Avec l'Association des maires de France et des présidents d'intercommunalité, avec l'Assemblée des départements de France, avec Régions de France, nous avons évoqué la situation des collectivités locales et leur implication dans la gestion de la crise sanitaire. Je soulignerai seulement que dans une telle période, il est plus que jamais nécessaire que les collectivités territoriales et l'État articulent leurs actions avec le plus de cohésion et de cohérence possibles. Rappelons qu'au début de l'état d'urgence sanitaire, des points de friction ont été identifiés : absence de concertation préalable ; initiatives de certains maires dans l'exercice de leurs pouvoirs de police en contradiction avec les instructions données au niveau national ; « guerre des masques », etc.
Enfin, la situation de la justice devait être évaluée, toute la justice, car là aussi nous pourrions parler de continuum ! En avril 2020, le nombre de dossiers enregistrés par les huissiers de justice ne représentait que 10 % d'un mois normal ; 41 % des avocats individuels ont totalement arrêté leurs activités depuis le début du confinement et 80 % ont connu une baisse de leur chiffre d'affaires de plus de 50 % ; pour les notaires, le nombre d'actes établis a diminué de 80 %. Je remercie la présidente du Conseil national des barreaux, le président du Conseil supérieur du notariat et le président de la Chambre nationale des commissaires de justice pour leurs explications, comme je remercie le président du tribunal judiciaire de Paris et le procureur de la République qui nous ont aidés à apprécier le travail des magistrats.
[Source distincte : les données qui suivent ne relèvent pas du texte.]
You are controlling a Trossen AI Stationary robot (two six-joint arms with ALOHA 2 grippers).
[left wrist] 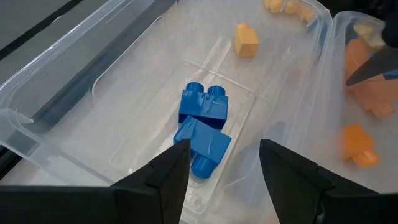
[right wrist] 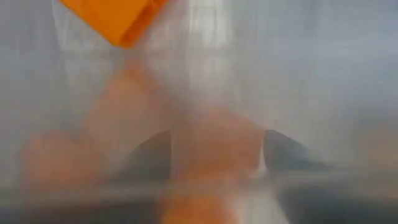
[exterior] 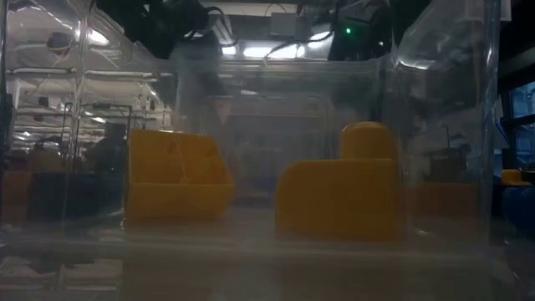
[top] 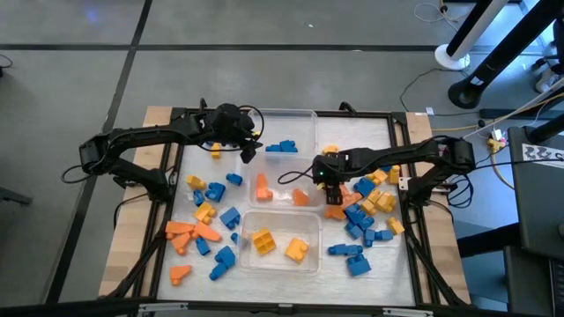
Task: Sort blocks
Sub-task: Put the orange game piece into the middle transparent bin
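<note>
Right gripper [top: 328,179] hangs at the right rim of the middle clear tub [top: 310,191], its fingers [right wrist: 283,152] spread with nothing between them and orange blocks [top: 300,197] blurred close below behind the plastic wall. Left gripper [top: 248,150] reaches over the left end of the far tub [top: 310,116], jaws parted and empty, above two blue blocks [left wrist: 203,124] lying against each other on that tub's floor; a small yellow piece [left wrist: 245,41] sits farther along the same tub.

Nearest the front edge of the tabletop, a third tub [top: 313,220] holds two chunky yellow blocks [exterior: 338,199], one stepped with a rounded stud on top. Loose blue, orange and yellow pieces, wedges, cubes and bricks, are scattered on both sides of the tubs: a flat orange cluster [top: 189,232] toward the front left, a dense blue and yellow heap [top: 367,210] along the right side.

All of it rests on a pale mat inside a black frame over a light wooden tabletop [top: 126,238]. Beyond the far edge lies grey floor with dark seams, cables and a round stand base [top: 453,58] at the far right.
</note>
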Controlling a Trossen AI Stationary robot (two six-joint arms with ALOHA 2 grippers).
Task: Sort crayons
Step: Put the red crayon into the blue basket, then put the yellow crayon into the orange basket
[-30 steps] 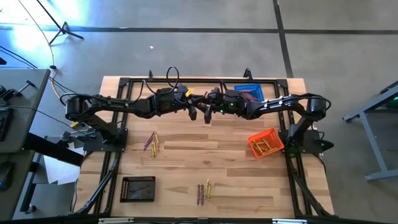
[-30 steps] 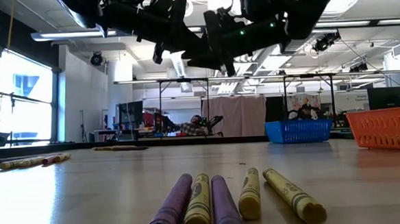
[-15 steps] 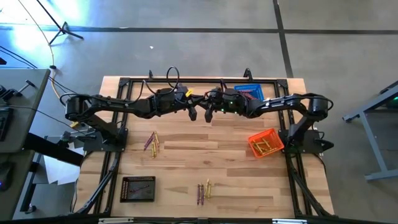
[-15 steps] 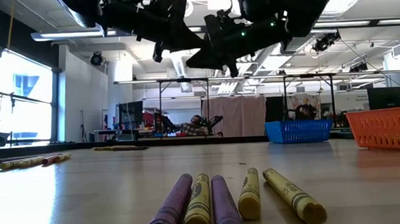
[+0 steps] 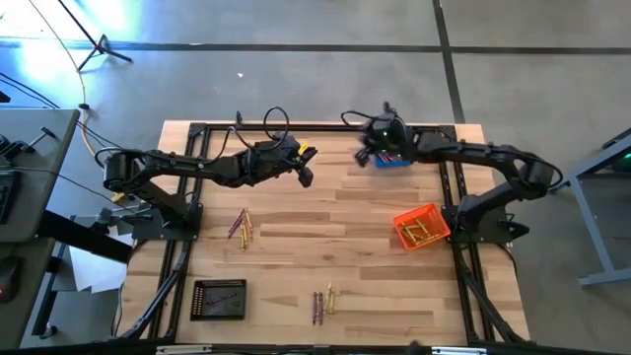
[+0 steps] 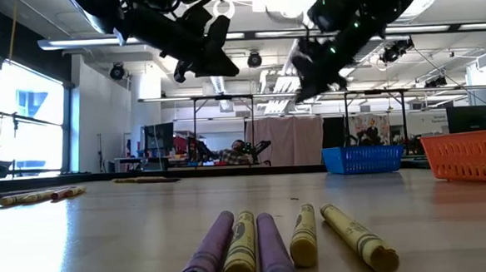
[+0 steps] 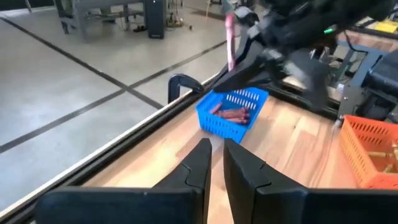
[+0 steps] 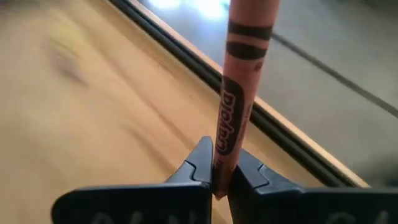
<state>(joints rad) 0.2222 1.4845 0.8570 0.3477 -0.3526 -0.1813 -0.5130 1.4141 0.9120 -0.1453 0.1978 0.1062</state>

La reprise de l'activité des juridictions doit aujourd'hui être favorisée. Alors que le confinement a conduit au report de nombreuses audiences pénales, le Gouvernement a fait adopter, dans le cadre du projet de loi, en cours d'examen, relatif à diverses dispositions liées à la crise sanitaire, la possibilité pour le président du tribunal judiciaire de renvoyer une procédure engagée avant la publication de la loi et pour laquelle l'audience sur le fond n'est pas encore intervenue au ministère public afin que celui-ci apprécie à nouveau la suite à lui donner. C'est une bonne chose : il est opportun de faire confiance aux magistrats !
Il ressort cependant de nos travaux que des progrès considérables sont encore possibles en ce qui concerne l'équipement informatique. Les greffes, notamment, qui étaient confinés, ne disposaient pas suffisamment d'ordinateurs ultra-portables, et les applications informatiques de l'institution judiciaire ne sont pas toujours consultables à distance. C'est un vrai sujet de préoccupation car cela a provoqué une situation de tension. Les greffiers ont à résorber le stock des décisions rendues, tâche dont nous aurions pu faire l'économie s'il n'y avait pas eu un écart aussi important entre la situation des magistrats qui ont pu travailler à leur domicile et celle des fonctionnaires de justice qui n'ont pas été en mesure de télétravailler pour la plupart.
Tous ces sujets ont donc été abordés et au fil des auditions les membres de la commission n'ont pas manqué de rendre hommage, de façon unanime, à l'engagement de ceux qui se sont investis pour assurer la continuité de la vie de la nation. Je pense, en particulier, aux forces de l'ordre, aux personnels de l'administration pénitentiaire, aux acteurs de la justice.
Par cet hommage ainsi réitéré s'achève, pour la commission des lois, une restitution qui intervient au moment où s'organise la reprise progressive de l'activité parlementaire. Un retour à la normale qui est bien sûr lié, dans ses modalités, à une atténuation de la menace épidémiologique, et qui est donc, pour des raisons sanitaires et démocratiques, infiniment souhaitable.